Sunday, January 22, 2006

Buying Local in Winter

The farmers' market yesterday was great. The weather cooperated, no rain/snow, the winds died down and the sun came out the last hour of the market. We were missing 2 of 3 bakers. Lyman Peck was there with his clay oven baked bread but sold out in the first hour.

I was pleased to see quite a few greens at the market. In a normal year we would have spring mix, kale and chard in hoophouses but not this year due to having to set up new beds before setting up hoophouses over the beds. No one had those particular greens but there was Harv Roehling's lettuce (I bought two kinds, he usually has between 7 and 16 varieties of heirloom lettuces). Harv has become the Lettuce Guy around these parts because he has figured out how to raise lettuce virtually 12 months of the year using a combination of raised beds and greenhouses. The Suzie and Brent Marcum of Salem Road farm had a lot of mustardy things, several choys, baby lettuce and cilantro for sale.

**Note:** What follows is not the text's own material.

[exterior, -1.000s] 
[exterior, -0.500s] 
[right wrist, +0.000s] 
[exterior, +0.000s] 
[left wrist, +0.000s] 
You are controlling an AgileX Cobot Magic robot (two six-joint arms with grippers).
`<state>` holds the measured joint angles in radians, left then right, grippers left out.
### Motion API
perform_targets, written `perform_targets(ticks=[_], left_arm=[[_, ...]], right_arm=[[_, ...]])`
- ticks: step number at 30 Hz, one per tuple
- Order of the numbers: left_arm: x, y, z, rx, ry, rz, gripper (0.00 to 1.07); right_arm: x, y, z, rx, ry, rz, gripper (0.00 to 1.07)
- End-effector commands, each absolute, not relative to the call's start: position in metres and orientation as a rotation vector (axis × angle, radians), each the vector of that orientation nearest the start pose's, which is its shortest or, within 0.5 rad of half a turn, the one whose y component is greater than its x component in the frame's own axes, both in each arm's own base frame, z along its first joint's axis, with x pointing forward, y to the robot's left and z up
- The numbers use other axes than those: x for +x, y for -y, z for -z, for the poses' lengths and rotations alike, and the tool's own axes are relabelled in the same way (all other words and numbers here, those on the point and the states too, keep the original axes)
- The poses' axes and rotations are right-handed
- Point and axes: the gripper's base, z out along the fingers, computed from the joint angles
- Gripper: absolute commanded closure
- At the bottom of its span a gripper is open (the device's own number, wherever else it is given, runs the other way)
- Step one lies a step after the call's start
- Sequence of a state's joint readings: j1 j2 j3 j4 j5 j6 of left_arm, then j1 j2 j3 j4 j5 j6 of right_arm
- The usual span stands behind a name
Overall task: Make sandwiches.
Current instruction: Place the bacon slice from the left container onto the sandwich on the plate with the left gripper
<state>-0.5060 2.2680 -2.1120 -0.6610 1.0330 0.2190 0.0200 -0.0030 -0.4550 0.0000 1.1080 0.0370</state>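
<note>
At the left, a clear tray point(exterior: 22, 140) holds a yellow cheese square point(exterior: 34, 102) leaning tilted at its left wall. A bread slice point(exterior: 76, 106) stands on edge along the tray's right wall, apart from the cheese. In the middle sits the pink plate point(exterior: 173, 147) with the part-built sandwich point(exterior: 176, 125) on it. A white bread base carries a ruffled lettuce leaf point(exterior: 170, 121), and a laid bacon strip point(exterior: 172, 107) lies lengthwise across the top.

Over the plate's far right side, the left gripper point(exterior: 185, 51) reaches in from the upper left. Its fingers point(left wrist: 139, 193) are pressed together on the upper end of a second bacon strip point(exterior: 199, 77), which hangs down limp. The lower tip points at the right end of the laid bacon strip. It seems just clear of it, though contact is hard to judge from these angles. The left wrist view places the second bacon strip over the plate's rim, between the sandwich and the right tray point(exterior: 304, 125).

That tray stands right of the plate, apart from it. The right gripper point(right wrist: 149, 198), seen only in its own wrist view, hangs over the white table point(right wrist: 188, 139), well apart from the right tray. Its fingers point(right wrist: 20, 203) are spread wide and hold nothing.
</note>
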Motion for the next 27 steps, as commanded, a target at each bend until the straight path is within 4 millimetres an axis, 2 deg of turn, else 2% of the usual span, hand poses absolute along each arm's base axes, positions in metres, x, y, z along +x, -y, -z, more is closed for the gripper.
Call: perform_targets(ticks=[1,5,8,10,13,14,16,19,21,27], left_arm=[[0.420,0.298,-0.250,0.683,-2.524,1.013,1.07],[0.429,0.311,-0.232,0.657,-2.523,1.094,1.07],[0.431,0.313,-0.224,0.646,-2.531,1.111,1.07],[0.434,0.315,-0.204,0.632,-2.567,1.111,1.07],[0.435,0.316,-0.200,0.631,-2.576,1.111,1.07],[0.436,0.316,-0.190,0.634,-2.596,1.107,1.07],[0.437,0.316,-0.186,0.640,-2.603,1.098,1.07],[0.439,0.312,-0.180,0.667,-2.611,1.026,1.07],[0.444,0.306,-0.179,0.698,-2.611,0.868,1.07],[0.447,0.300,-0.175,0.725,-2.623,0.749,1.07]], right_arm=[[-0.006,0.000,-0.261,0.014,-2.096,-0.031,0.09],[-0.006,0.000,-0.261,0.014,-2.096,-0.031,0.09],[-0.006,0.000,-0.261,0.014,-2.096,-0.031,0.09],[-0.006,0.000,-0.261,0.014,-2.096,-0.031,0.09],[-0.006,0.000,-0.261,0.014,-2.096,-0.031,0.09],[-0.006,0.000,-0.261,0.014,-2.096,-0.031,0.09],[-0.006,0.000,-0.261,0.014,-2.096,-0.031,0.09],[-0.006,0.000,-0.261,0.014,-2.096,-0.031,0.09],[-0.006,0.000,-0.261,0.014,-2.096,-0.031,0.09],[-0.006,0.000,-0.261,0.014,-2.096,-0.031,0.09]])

The meat purveyors were there I bought myself a cow share so beginning in Feb. I will be able to buy raw cow's milk. This is a huge step towards my being able to buy 100% of my food locally. I still do not buy grains and flour locally which I could but they are pricey and not the quality of King Arthur Flour.

I also bought 5 dozen eggs from Karen Baldwin of Tapaahsia Farm (Tapaahsia is the Miami word for Canada Geese). Her family raises some darned fine eggs and she makes really wonderful soap and other skin products by hand using pure ingredients.

Along with buying local foods for our own use we sold a lot of local products ourselves. the carrots and beets are done for the year. I think this is the first time we have managed to sell out of the carrots before they started to really lose quality (generally in march or April). We sold all the parsnips we brought to market but still have more in storage. We sold a lot of garlic but came no where close to selling out.

It was good to see people. We get pretty isolated from Oxford in the winter and having social interaction with people we know is always a good thing. Several of our loyal customers brought us their plastic bags so we can reuse them in our sales. It would be nice if everyone brought their own bags and we did not have to even think about using plastic "Thank You Bags" (this is what they are know as in the industry) but the reality is most do not bring their own bags to market. So we must supply bags for our customers and the most painless way we have found to do this is to reuse bags (something we were prohibited from doing when we were certified organic. Certified organic farms must use new bags only. Not a sustainable rule). And this recycling of bags allows our customers to become involved with us on a slightly deeper level (it's not the level that can be achieved by joining our CSA but it is a small step closer).

I love the farmers' market!

1 comment:

Blue Turtle said...

AWESOME AWESOME AWESOME!!!!!!

It's great to see more farmers entering the mix of conversation and dispelling stereotypes.

I hope more organic markets are able to sprout and flourish in small towns and communities in the US.